Toronto’s housing market certainly isn’t pretty, but with a new report out by RBC detailing just how dismal the market is across the country, it’s looking worse than ever before. The report noted that, overall, there is no quick fix for our affordability crisis — short of a housing crash, that is.
Author and assistant chief economist Robert Hogue noted in the report that it will take years and “concerted” efforts to restore housing affordability. “Short of a housing crash that would destroy property values or an unexpected about-face in monetary policy, any progress in restoring housing affordability is likely to be slow,” the report states.
Hogue succinctly outlines the problem with Canada’s current market, and the obstacles in the way to fix it.

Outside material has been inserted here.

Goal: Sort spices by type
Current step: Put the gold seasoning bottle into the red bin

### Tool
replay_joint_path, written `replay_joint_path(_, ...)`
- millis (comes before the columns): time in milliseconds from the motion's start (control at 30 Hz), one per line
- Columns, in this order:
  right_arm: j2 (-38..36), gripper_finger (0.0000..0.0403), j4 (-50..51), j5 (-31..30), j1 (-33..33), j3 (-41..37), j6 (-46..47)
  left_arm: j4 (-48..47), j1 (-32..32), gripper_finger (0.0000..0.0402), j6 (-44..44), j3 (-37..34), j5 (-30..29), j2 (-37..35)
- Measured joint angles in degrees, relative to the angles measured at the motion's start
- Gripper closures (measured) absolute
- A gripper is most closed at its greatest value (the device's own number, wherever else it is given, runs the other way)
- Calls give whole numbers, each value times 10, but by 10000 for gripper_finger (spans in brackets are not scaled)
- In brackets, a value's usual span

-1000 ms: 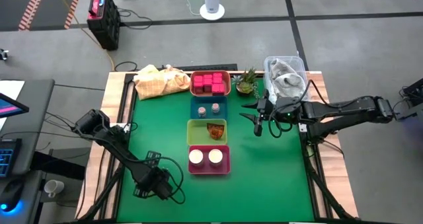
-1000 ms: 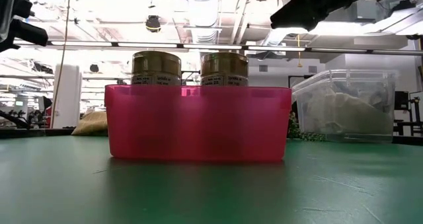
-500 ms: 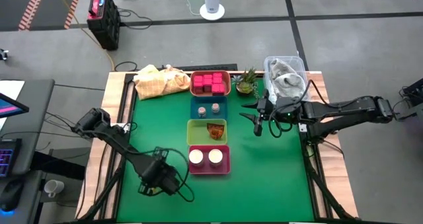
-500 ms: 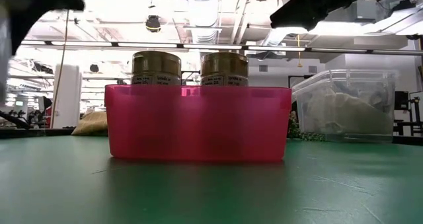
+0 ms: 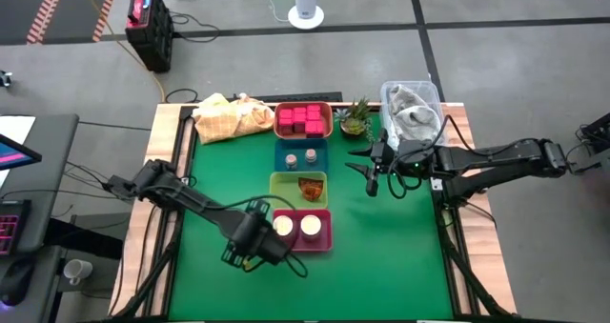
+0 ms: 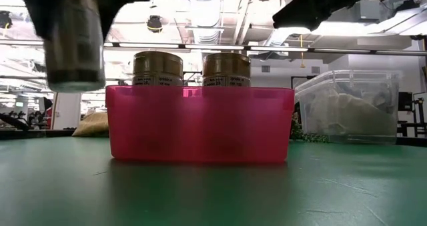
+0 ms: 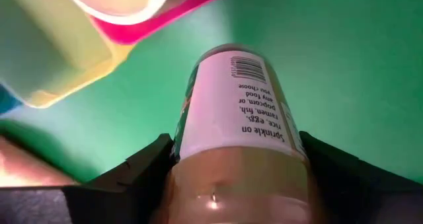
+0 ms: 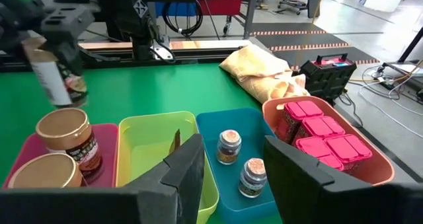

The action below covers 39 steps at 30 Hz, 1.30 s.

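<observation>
Green bench (image 5: 229, 180) carries four trays in a row down its middle. The far coral tray (image 5: 327, 129) holds the pink-red cubes (image 5: 303, 120), the blue tray (image 5: 281, 159) two grey shakers (image 8: 229, 147), the yellow-green tray (image 5: 286, 185) the orange-brown packet (image 5: 310, 187), and the near pink tray (image 6: 200, 123) two tan-topped jars (image 5: 296, 227).

The left gripper (image 5: 255, 239) hangs above the bench just beside the pink tray's left end. Its fingers (image 7: 135, 174) are clenched on a labelled jar (image 7: 241, 118), carried clear of the bench; in the low view that jar (image 6: 75, 46) sits higher than the pink tray's rim and to one side of it.

The right gripper (image 5: 372, 173) waits over the bench right of the blue and yellow-green trays, its fingers (image 8: 301, 174) spread apart with nothing between them. A plant (image 5: 355, 118), a clear bin (image 5: 412, 109) and a yellow cloth (image 5: 229, 116) lie along the far edge.
</observation>
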<state>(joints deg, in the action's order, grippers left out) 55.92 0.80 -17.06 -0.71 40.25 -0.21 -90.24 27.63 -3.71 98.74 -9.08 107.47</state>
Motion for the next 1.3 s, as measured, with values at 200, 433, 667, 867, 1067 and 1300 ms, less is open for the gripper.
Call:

Supply must be increased by “giant leaps,” he states — something that is difficult to quickly achieve when building new homes takes years, and often doesn’t result in units that “ordinary Canadians” can afford considering the high construction costs.
The report calls on all levels of government to remove obstacles in the way of homebuilding, including incentivizing the production of purpose-built rentals in the face of high interest rates.

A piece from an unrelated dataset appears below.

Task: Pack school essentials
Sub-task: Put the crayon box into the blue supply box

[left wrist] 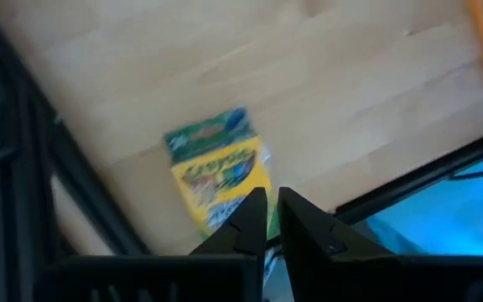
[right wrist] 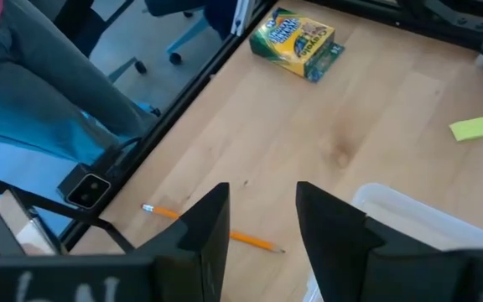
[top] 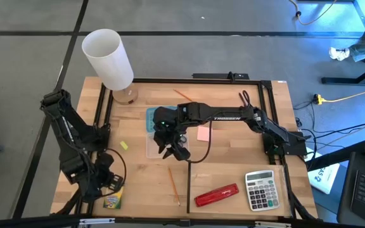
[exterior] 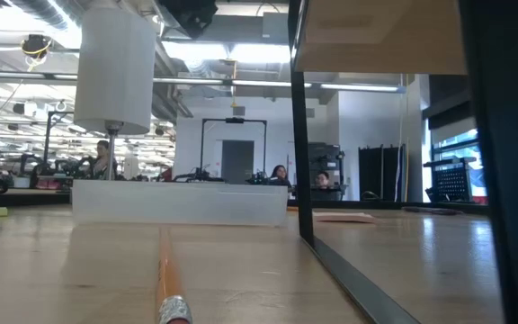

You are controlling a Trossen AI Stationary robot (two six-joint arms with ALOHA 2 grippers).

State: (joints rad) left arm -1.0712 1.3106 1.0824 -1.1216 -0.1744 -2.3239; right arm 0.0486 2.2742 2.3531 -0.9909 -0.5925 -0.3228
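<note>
A clear plastic container (top: 152,140) sits mid-table and also shows in the low view (exterior: 178,202); something blue (top: 152,118) lies at its far end. My right gripper (top: 173,149) hangs open and empty above the container's near right part (right wrist: 262,218). A pink sticky-note pad (top: 203,133) lies flat just right of it. An orange pencil (top: 173,183) lies on the table in front (right wrist: 216,228). A small yellow piece (top: 123,145) lies left of the container. The yellow-green crayon box (top: 113,201) lies flat at the near left. My left gripper (left wrist: 267,216) is shut just above it.
A tall white cylinder (top: 109,58) stands at the far left. A red stapler (top: 217,194) and a grey calculator (top: 260,190) lie at the near right. A second pencil (top: 184,95) lies at the far middle. A black frame (top: 189,171) crosses the table. People sit in the room behind.
</note>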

“While cooler resale activity and a rebalancing of demand-supply conditions are likely to temper price appreciation in most of Canada in the near term, high interest rates will keep the bar elevated for buyers,” the report states. “We think it will take material interest rate cuts to get ownership costs on a distinctly more affordable track. However, our view is the Bank of Canada isn’t about to switch to cutting mode until mid-2024. We expect little relief in the interim.”
The report assessed the market in many major cities in Canada, including Toronto. The headline for our fair city? No material relief in sight. “Last year’s housing correction brought little relief to Toronto buyers. So far, it translated into only one period (the first quarter of this year) of decline in RBC’s aggregate measure. The second quarter reading (an eye-watering 79.6%) was up again—indicating the dream of owning a home remains far out of reach for ordinary folks,” the report states.
That aggregate affordability measure is the ratio of ownership costs to median household income. One other city fared much worse — Vancouver is at 97.5 per cent — while the rest of the country fared much better. Montreal is at 50.9 per cent, Ottawa at 46.5 per cent, Calgary at 44 per cent and the whole of Canada at 59.5 per cent.
Hogue notes that “the bar is impossibly high” for many in Canada, especially in larger markets, and credits the notable cooling in home resale activity in Ontario and British Columbia to the extreme difficulty in affordability conditions. “They are poised to weigh on demand for months to come in both regions, with many buyers entirely priced out in Vancouver and Toronto.”
In the short-term in Toronto, prepare for a subdued market as interest rates remain high — prices are predicted to level off and potentially decline slightly.